--- Source material ---
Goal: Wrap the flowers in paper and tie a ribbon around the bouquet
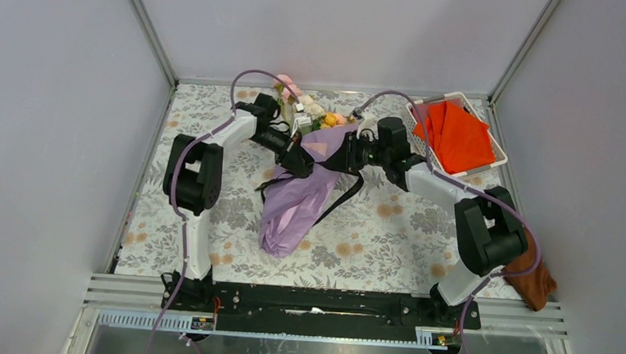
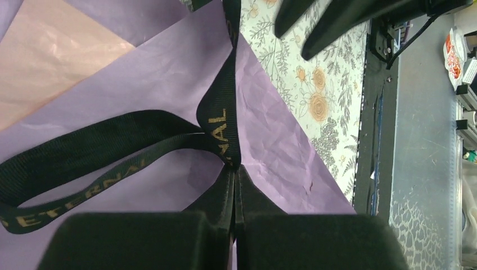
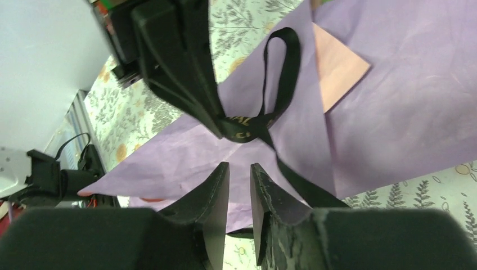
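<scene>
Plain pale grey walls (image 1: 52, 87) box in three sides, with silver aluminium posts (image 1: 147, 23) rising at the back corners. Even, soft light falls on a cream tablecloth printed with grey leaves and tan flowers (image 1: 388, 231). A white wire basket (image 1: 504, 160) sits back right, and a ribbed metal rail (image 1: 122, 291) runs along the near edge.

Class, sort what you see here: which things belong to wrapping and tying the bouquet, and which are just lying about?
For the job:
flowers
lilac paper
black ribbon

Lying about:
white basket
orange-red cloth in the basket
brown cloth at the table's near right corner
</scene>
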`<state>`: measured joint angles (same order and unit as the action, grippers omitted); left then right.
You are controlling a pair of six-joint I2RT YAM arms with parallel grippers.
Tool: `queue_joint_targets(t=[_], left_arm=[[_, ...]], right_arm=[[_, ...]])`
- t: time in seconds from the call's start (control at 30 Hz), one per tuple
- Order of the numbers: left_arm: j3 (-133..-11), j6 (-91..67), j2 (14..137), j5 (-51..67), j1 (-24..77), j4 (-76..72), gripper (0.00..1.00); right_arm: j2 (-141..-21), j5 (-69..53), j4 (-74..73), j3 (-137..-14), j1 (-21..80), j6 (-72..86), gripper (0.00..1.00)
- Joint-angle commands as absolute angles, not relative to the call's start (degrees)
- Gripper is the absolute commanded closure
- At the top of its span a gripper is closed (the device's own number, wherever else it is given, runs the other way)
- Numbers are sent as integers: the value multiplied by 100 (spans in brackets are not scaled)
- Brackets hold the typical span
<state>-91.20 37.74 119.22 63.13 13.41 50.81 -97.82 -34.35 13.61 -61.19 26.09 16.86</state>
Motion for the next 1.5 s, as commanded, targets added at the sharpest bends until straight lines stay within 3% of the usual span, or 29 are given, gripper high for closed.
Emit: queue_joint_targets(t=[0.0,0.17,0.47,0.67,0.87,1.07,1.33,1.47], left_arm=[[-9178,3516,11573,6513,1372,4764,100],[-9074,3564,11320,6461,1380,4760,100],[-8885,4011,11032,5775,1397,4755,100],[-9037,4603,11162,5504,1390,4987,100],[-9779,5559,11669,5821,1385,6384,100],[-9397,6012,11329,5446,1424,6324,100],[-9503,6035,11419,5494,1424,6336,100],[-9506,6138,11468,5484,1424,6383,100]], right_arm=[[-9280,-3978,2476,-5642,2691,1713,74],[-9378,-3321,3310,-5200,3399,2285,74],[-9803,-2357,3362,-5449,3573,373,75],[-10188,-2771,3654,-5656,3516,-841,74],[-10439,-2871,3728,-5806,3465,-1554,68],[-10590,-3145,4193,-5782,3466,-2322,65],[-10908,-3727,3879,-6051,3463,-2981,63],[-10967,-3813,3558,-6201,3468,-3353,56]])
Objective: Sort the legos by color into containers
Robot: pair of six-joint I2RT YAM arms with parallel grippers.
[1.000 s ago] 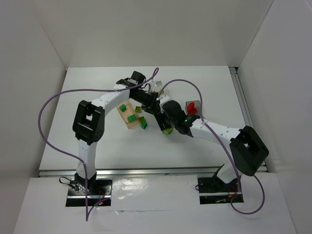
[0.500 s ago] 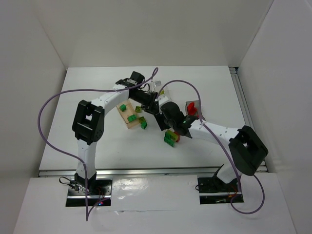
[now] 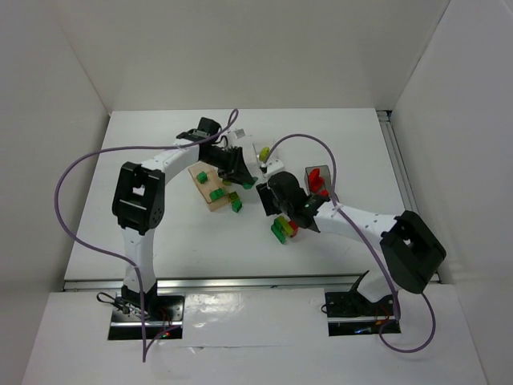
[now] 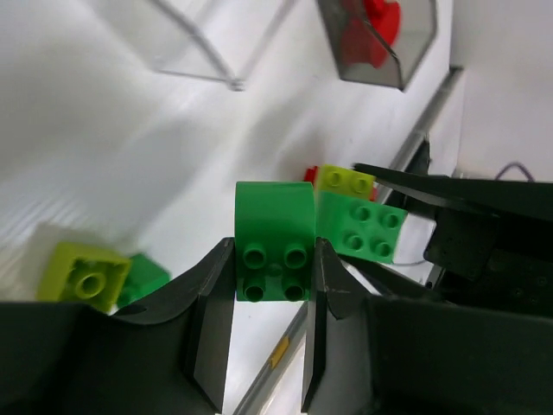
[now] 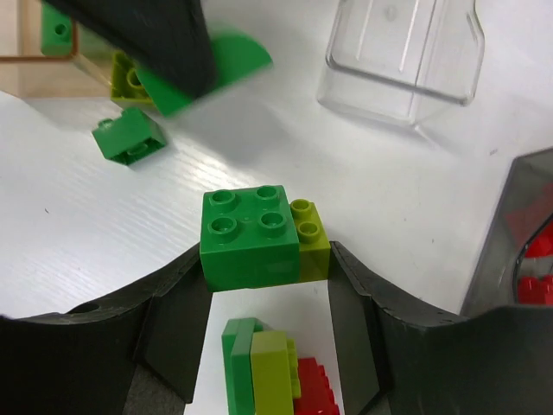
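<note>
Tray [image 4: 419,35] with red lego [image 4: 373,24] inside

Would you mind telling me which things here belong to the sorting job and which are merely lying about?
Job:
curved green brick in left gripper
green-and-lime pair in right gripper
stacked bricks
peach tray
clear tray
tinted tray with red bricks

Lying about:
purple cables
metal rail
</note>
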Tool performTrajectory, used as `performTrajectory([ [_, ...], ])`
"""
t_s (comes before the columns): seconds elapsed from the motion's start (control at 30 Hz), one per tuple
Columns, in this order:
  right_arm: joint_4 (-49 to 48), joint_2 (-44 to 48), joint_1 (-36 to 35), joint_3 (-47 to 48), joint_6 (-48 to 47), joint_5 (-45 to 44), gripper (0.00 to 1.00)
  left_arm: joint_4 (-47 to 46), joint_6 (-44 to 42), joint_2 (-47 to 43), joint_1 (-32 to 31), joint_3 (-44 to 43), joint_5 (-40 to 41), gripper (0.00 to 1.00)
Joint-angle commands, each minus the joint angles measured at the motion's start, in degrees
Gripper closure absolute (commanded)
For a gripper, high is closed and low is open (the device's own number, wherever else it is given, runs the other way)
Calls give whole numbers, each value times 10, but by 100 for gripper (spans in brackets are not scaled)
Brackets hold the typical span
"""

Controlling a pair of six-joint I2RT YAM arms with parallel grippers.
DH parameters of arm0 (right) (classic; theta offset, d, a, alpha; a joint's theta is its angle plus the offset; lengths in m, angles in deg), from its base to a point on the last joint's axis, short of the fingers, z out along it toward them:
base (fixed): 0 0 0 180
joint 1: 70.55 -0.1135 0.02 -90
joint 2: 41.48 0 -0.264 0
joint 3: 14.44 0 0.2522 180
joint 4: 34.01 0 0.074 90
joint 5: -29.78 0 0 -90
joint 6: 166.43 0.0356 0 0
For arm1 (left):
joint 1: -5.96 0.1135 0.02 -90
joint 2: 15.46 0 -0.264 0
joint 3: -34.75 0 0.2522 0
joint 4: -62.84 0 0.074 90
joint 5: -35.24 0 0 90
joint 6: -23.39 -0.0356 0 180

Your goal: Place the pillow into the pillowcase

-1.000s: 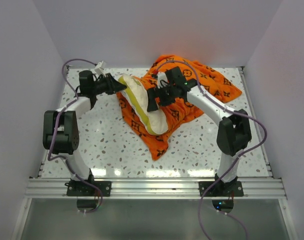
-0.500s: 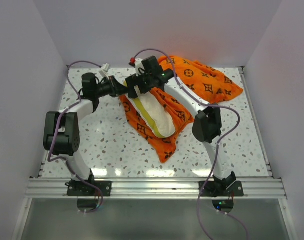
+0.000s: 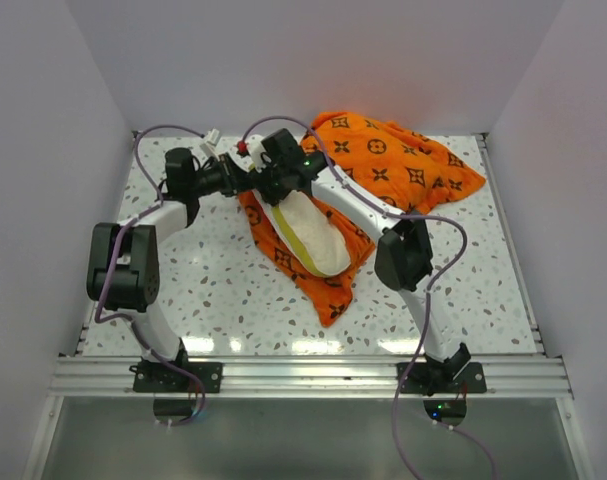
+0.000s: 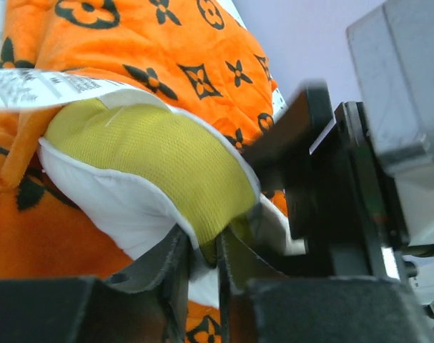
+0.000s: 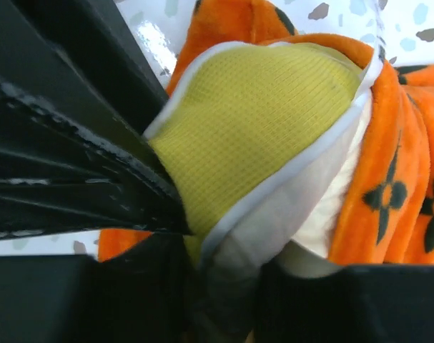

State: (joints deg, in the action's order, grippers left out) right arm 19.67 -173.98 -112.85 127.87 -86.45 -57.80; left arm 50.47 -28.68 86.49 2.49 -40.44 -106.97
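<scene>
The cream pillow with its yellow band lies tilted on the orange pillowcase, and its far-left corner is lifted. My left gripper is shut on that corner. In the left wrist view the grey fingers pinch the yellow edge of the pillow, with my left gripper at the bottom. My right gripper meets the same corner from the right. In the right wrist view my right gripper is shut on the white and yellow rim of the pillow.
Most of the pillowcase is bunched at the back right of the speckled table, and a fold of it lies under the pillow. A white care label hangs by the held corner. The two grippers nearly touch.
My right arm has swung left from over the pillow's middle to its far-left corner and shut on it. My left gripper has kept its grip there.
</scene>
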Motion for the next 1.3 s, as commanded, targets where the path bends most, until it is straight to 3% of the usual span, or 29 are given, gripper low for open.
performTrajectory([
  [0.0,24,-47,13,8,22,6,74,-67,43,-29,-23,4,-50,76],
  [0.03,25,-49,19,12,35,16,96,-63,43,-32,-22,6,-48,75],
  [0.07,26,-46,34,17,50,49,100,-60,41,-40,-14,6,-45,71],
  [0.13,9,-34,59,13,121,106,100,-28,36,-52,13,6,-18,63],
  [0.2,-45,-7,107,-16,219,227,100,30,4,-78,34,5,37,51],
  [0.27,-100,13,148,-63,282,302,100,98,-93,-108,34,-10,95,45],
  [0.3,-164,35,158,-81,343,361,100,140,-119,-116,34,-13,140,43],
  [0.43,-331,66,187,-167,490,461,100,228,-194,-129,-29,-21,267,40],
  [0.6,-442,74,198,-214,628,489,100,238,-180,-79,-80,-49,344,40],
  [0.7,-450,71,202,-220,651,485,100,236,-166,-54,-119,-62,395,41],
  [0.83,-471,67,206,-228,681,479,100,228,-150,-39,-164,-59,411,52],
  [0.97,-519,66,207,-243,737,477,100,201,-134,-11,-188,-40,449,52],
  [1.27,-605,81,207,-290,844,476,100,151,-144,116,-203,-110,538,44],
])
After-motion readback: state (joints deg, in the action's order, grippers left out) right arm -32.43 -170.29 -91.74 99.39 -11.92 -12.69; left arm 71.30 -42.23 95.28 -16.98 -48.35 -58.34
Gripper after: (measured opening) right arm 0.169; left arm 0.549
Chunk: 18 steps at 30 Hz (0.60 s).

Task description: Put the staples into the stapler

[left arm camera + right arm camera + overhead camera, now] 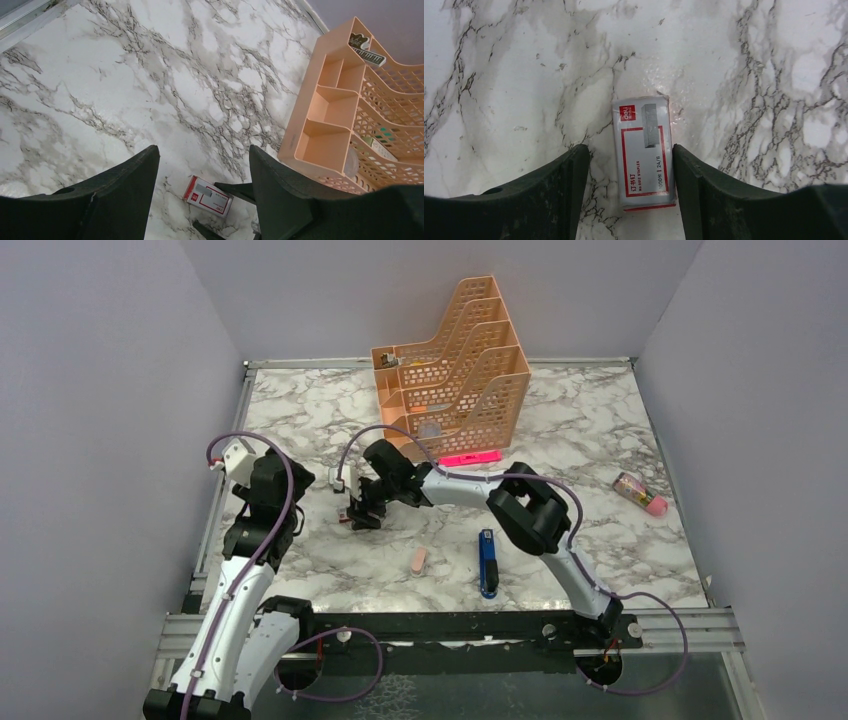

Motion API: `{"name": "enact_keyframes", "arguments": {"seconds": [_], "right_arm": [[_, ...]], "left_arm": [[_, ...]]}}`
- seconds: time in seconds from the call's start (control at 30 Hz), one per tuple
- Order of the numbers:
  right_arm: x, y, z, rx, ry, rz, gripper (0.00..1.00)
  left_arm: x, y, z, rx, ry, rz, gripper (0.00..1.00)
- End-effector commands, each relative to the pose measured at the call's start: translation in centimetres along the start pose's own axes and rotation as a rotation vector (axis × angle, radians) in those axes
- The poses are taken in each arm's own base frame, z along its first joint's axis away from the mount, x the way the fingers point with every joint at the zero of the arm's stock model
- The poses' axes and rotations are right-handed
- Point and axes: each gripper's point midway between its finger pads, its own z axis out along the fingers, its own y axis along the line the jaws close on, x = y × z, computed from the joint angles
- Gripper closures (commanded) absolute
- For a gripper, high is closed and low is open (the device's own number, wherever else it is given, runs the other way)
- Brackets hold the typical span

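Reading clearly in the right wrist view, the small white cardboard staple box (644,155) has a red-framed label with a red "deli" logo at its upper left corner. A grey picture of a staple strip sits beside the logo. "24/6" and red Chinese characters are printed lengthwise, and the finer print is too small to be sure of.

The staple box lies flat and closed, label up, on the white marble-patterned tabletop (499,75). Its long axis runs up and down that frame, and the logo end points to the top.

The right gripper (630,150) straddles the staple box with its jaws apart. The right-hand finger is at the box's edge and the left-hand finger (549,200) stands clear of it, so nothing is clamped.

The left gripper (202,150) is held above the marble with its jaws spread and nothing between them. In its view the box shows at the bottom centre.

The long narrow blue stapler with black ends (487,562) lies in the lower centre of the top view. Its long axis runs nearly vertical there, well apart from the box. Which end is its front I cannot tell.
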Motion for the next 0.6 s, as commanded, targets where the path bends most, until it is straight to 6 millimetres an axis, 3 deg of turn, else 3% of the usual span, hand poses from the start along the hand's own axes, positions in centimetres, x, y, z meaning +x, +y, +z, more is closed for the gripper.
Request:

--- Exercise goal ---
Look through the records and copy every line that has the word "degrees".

--- Reply ---
- Joint-angle commands as absolute angles, not relative to the call's start (degrees)
Joint-angle commands, each minus the joint angles measured at the motion's start, in degrees

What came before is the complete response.